Posted by michael on Sunday December 01, 2002 @08:22AM from the number-crunching dept.

scubacuda writes "According to this Technology Review article, U.S. astronomers (compliments of a $10M grant from the National Science Foundation) are building a National Virtual Observatory to make accessible terabytes of astrononomical data to a web browser. One interesting challenge is how the scientists are going to query so many *different* distributed databases (which they're leaving in their respective places to avoiding clogging network bandwidth)."

National Virtual Observatory

This discussion has been archived. No new comments can be posted.

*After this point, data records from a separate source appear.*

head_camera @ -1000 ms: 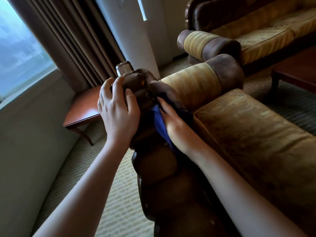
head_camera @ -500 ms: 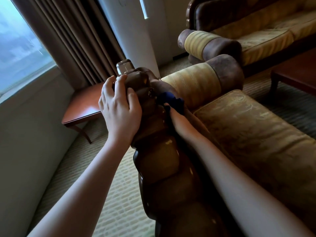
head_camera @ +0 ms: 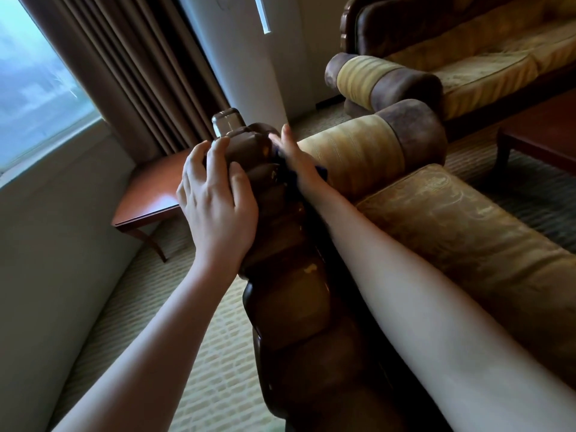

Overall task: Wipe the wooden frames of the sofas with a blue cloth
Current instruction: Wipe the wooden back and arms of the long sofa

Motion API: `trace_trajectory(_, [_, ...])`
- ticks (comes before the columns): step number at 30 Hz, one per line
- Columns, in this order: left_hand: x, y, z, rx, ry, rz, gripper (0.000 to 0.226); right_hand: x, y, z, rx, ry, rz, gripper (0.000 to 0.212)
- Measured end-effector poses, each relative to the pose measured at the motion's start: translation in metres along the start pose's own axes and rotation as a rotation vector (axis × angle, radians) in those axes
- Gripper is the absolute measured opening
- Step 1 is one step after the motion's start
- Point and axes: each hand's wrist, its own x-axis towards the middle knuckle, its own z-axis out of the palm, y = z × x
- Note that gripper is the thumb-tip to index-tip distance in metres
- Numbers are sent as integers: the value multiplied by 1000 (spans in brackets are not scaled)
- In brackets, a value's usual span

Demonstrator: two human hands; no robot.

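The dark carved wooden frame [head_camera: 293, 304] of the near sofa runs up the middle of the view, along the top of its back. My left hand [head_camera: 215, 204] lies on the frame's outer side near its far end, fingers curled over the wood. My right hand [head_camera: 299, 165] presses the blue cloth [head_camera: 321, 173] against the frame's inner side at the far end. Only a small dark-blue edge of the cloth shows beneath the hand. A second sofa's wooden frame [head_camera: 347, 23] stands at the back right.
A gold and brown bolster armrest [head_camera: 374, 148] and seat cushion [head_camera: 467, 229] lie right of the frame. A reddish side table [head_camera: 149, 191] stands in the corner by the curtains [head_camera: 131, 67] and window. A dark coffee table [head_camera: 542, 132] is at the right edge.
My right hand has slid the blue cloth up along the frame's inner side toward its far end, covering more of the cloth. My left hand stayed on the frame.
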Motion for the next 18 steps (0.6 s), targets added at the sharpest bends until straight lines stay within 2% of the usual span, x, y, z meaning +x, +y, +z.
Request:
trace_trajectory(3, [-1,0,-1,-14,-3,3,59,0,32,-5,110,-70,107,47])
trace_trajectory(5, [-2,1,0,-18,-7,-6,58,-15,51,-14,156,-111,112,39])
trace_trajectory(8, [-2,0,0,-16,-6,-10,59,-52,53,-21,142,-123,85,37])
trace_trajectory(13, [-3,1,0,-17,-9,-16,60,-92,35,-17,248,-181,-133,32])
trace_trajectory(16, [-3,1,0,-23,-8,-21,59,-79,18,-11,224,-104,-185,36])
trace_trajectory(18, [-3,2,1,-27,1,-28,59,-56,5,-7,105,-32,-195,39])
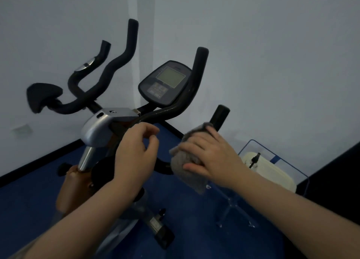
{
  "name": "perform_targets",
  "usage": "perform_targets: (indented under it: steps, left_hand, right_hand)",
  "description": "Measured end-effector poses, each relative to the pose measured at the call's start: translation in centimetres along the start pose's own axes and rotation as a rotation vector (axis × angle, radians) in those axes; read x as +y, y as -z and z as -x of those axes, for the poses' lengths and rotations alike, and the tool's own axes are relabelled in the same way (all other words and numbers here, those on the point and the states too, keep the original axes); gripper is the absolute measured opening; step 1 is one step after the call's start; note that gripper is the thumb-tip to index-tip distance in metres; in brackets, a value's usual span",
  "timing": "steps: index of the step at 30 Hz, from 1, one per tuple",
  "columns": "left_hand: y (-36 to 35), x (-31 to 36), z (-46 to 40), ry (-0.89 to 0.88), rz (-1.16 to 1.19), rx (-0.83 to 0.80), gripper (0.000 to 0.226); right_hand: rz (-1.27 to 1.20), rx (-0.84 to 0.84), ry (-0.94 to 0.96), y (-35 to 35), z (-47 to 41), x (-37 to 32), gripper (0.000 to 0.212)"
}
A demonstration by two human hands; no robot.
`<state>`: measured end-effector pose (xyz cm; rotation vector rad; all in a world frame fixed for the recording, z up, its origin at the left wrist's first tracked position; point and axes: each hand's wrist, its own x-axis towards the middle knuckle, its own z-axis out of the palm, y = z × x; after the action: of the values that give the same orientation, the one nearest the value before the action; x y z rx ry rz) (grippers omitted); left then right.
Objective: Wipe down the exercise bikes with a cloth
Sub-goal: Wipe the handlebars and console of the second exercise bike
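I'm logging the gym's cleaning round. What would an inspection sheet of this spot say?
Surface: blue floor.
Job's things: grey cloth wrapped on a black handlebar; bike console unlit.
Clutter: white container by the wall.
Hands: right hand grips the cloth; left hand loosely curled, holding nothing.
Cables: nothing seen.
Surroundings: pale walls, a second bike's handlebars behind.

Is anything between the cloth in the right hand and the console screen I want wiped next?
One thing: the black handlebar tube runs below the console, between it and the cloth held in the right hand. The screen itself is uncovered.
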<state>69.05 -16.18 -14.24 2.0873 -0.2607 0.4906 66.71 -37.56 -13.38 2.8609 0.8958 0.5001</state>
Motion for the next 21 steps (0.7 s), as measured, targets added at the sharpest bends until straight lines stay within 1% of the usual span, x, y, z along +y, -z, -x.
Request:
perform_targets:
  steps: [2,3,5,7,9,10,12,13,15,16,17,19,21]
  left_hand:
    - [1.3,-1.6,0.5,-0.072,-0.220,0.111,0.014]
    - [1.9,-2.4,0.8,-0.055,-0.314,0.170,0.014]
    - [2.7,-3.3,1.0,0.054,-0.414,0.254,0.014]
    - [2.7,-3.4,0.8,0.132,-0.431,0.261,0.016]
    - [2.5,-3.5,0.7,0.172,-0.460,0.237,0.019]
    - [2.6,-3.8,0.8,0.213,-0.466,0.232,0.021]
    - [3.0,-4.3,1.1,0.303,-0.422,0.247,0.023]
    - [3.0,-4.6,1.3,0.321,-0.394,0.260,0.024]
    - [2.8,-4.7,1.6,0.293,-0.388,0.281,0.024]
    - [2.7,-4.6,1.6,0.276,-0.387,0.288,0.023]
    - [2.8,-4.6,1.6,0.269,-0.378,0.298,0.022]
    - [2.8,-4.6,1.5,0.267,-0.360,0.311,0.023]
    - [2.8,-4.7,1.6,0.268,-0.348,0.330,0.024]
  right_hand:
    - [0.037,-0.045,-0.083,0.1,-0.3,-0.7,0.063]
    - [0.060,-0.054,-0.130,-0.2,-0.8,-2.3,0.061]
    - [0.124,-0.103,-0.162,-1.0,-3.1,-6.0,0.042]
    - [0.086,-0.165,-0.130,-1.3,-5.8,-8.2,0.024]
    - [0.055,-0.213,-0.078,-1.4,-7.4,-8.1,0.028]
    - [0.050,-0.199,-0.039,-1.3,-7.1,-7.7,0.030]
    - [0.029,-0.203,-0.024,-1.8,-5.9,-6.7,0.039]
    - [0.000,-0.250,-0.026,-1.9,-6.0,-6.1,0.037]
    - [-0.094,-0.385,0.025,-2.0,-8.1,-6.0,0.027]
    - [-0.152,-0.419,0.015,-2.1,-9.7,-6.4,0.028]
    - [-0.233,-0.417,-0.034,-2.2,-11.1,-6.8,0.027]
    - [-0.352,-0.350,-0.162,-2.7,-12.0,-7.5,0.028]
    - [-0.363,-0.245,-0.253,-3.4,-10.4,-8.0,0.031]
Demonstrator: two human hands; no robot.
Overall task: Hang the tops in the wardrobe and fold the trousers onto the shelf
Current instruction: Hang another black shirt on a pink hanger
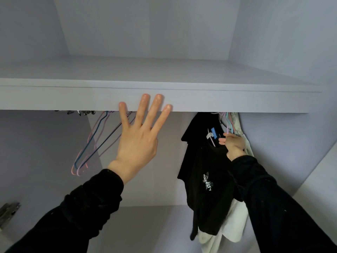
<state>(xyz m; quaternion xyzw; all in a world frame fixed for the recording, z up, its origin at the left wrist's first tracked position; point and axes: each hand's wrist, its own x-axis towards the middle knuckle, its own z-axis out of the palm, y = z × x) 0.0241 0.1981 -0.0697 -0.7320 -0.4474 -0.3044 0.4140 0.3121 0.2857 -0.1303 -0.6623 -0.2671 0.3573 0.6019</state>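
Note:
A black top (206, 172) with a small white print hangs under the wardrobe shelf (237, 101) at the right. My right hand (234, 144) is at its collar, fingers closed around the hanger there. Behind it hangs a white garment (235, 227). My left hand (139, 137) is raised with fingers spread, empty, its fingertips against the shelf's front edge. Several bare pink, purple and blue hangers (93, 143) dangle from the rail to the left of that hand. No trousers are in view.
The upper shelf surface (164, 70) stretches across the wardrobe. A metal door hinge (8, 210) sits at the lower left. The wardrobe's right side wall (282, 134) is close beside the hung clothes.

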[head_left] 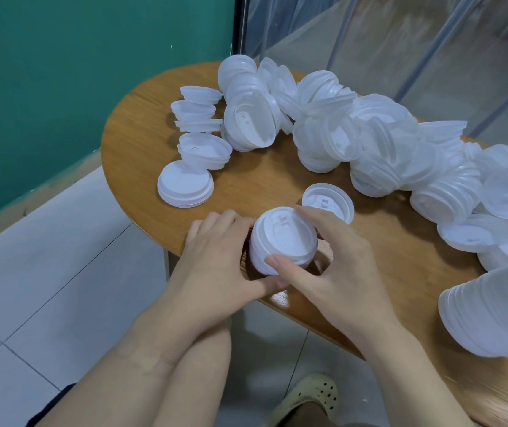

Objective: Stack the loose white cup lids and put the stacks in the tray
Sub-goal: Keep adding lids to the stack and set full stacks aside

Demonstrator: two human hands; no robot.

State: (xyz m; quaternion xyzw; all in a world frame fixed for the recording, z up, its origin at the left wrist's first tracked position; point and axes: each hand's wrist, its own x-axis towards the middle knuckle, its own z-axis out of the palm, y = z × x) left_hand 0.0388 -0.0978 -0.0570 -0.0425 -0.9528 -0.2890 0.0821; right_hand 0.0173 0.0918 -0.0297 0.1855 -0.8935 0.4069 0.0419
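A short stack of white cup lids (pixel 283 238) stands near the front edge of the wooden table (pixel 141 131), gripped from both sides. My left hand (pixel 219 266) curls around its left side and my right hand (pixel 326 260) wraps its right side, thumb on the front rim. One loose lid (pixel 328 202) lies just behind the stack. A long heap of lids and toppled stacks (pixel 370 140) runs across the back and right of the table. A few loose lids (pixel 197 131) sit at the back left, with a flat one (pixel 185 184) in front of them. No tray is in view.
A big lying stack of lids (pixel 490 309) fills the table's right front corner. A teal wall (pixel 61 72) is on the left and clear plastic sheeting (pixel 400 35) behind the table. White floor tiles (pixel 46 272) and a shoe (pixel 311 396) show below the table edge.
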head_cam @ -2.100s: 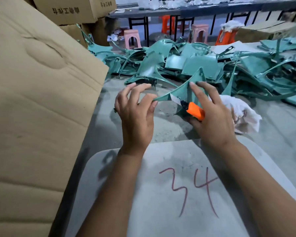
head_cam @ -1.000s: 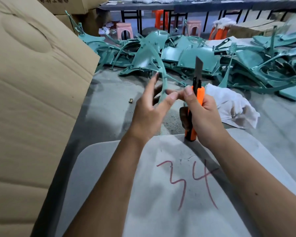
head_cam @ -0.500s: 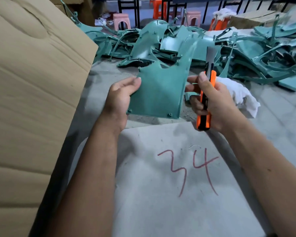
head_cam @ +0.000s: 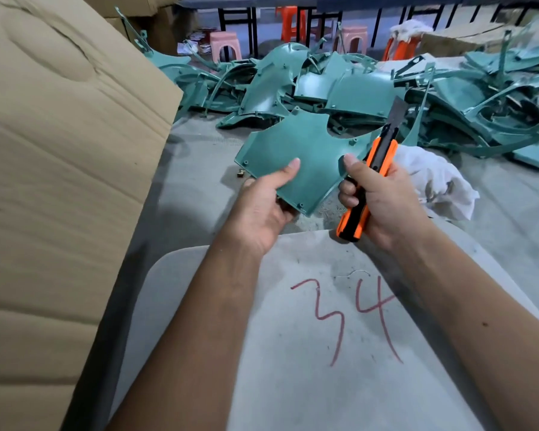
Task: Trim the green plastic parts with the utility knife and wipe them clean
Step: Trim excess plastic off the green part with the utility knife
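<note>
Fingers [head_cam: 288,169] of the left hand [head_cam: 262,209]: thumb laid on the upper face of the green plastic part [head_cam: 296,157], the others curled beneath its near corner, pinching it. Right hand [head_cam: 377,197]: fingers wrapped round the orange utility knife [head_cam: 367,185], thumb upright along its side beside the part's right edge, blade extended and pointing up and away. Head view, sole view. Change: half a second ago the part stood upright facing the camera; it now lies tilted flatter, broad face up, held in the air above the grey table [head_cam: 199,157] in front of the pile of green parts [head_cam: 355,88]. Blade off the plastic; judged an inspection or re-presenting of an edge, trimming of this piece unfinished. White rag [head_cam: 436,185] lies behind the right hand, untouched. Both forearms reach forward over the numbered board [head_cam: 293,384]. Cardboard box [head_cam: 59,150] at left.
</note>
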`<state>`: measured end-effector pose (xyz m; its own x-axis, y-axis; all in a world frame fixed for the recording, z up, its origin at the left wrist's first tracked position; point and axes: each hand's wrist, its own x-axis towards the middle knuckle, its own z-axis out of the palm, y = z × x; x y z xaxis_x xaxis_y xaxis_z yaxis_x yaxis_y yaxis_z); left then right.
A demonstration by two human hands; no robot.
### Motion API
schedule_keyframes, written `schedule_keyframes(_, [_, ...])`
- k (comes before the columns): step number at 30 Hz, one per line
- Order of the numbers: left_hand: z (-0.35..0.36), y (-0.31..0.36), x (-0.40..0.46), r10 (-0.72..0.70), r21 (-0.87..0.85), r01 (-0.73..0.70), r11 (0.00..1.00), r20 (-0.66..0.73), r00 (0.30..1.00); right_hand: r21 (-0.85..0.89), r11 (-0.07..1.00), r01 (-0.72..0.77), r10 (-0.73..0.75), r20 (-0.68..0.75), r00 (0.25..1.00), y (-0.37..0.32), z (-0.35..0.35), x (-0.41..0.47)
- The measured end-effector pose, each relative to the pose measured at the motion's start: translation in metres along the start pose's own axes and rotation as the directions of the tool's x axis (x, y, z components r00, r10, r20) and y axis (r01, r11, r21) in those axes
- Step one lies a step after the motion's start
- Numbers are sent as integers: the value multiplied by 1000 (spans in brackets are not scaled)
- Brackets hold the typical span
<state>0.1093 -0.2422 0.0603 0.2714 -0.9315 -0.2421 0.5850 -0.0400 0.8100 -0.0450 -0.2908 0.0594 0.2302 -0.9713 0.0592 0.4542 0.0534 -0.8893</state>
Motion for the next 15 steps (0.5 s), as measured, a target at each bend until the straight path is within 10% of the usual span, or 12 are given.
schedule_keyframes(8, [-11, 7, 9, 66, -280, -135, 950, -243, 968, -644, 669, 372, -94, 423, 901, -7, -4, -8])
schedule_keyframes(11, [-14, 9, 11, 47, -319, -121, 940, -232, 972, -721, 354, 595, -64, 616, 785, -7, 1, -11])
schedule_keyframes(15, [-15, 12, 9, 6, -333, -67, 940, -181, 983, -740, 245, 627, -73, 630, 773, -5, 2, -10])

Search 66 Comments Log In/Create an Account

Comments Filter:

This is reminiscent of (Score:3, Informative)

by Frederique Coq-Bloqu ( 628621 ) writes: on Sunday December 01, 2002 @09:14AM (#4787220) Journal

the SkyView Virtual Observatory [nasa.gov] run by NASA, though I suspect this National one will be far more sophisticated. Cheers.

Microsoft involvement? (Score:3, Informative)

by bunyip ( 17018 ) writes: on Sunday December 01, 2002 @09:23AM (#4787237)

Jim Gray, at Microsoft Research, has coauthored papers on this topic with at least one of the researchers mentioned in the article. There is some really good reading at:

http://research.microsoft.com/~Gray/JimGrayHomeP ag eSummary.htm

Alan.

Solution (Score:2, Informative)

by SpitFU ( 617828 ) writes: on Sunday December 01, 2002 @09:26AM (#4787239)

I don't know how much data they are actually talking about, but I can offer up a solution.

Some of you might disagree. I've run into a scalable piece of software which will interogate all their information sources irregardless of their storage format, index them, and still leave them all in their respective locations.

Autonomy Inc. [autonomy.com] has a product called DRE AXE which is also XML compliant. They have a pretty simple API to work with and have even seen it work on Java, PHP, and Perl. The query engine is extremely fast, and supports laymans terms. The engine supports both Boolean as well as natural language queries. Check them out, i've been administering their products for about 2 to 3 years now.

Ok, Ok, I'm giving them a plug, but hey their product works well.

Re:The problem of data interfaces and the layman (Score:3, Informative)

by LewisBruck ( 630506 ) writes: on Sunday December 01, 2002 @09:27AM (#4787240)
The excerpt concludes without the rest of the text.